Feb 18 2019 Array view implementations in Magnum

Similarly to the pointer and reference wrappers described in the last article, Magnum’s array views recently received STL compatibility as well. Let’s take that as an opportunity to compare them with the standard implementation in std::span.

This was meant to be a short blog post showing the new STL compatibility of various ArrayView classes. However, after diving deep into std::span, there was suddenly much more to write about.

The story of waiting for a thing to get standardized…

Array views were undoubtely one of the main workflow-defining structures since they were added to Magnum almost six years ago; back then called ArrayReference, as I didn’t discover the idea of slicing them yet. Suddenly it was no longer needed to pass references to std::vector / std::array around, or — the horror — a pointer and a size. Back then, still in the brave new C++11 world, I wondered how long it would take before the standard introduces an equivalent, allowing me to get rid of my own in favor of a well-tested, well-optimized and well-known implementation.

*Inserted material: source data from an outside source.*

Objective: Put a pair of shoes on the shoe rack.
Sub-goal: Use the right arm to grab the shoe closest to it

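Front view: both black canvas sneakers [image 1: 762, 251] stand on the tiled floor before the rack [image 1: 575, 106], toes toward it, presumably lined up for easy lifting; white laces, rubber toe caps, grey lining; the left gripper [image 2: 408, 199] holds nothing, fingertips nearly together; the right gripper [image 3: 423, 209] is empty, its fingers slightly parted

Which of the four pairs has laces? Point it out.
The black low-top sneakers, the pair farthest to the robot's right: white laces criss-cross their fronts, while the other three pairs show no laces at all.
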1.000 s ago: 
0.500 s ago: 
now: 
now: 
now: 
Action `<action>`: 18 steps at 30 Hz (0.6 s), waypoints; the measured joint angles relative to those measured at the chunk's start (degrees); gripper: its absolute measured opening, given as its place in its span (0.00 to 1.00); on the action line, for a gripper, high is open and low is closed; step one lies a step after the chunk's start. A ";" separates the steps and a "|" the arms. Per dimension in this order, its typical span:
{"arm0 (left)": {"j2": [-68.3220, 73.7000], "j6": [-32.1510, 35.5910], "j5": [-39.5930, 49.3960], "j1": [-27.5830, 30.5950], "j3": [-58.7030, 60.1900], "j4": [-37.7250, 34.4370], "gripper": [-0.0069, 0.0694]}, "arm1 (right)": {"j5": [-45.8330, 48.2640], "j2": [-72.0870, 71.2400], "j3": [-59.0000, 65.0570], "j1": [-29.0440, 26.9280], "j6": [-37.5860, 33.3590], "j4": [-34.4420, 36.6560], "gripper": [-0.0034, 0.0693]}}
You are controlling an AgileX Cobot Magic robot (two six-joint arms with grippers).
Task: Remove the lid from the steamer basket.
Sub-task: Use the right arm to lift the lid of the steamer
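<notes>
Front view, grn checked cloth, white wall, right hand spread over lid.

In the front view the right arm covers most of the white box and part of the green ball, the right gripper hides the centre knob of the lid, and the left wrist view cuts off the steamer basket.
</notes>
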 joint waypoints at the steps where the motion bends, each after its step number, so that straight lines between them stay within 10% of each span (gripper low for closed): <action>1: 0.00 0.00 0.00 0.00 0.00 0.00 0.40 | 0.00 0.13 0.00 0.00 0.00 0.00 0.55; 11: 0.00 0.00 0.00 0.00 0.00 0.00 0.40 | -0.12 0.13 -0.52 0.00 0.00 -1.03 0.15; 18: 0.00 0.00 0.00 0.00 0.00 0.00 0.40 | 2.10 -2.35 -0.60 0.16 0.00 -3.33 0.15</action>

Fast forward to 2019, we might soon be there with std::span, scheduled for inclusion in C++2a. In the meantime, Magnum’s Containers::ArrayView stabilized, learned from its past mistakes and was used in so many contexts that I dare to say it’s feature-complete. In the process it received a fixed-size variant called Containers::StaticArrayView and, most recently, Containers::StridedArrayView, for easier iteration over sparse data. I’ll be showing its sparse magic in a later article.

… and ultimately realizing it’s not really what we want

Much like std::optional, originally scheduled for C++11 but due to its design becoming more and more complex (constexpr support, optional references, …), causing it to be delayed until C++17; std::span is, in my opinion, arriving way too late as well.

Instead of shipping a minimal viable implementation as soon as possible to get codebases jump on it — and let its future design adapt to user feedback — design-in-a-vacuum means C++2a will ship with a complex implementation and a set of gudelines that users have to adapt to instead.

In short, the C++2a std::span provides:

the usual index-based and iterator access to elements of the view,
both dynamic-size and fixed-size array views in a single type (which, as I unfortunately soon realized, only complicates everything without having any real benefits)
implicit conversion from C-style arrays, std::array and std::vector,
and a well-meant, but fundamentally broken implicit conversion from any type that contains a data() and a size() member. If that sounds dangerous, it’s because it really is. More on that below.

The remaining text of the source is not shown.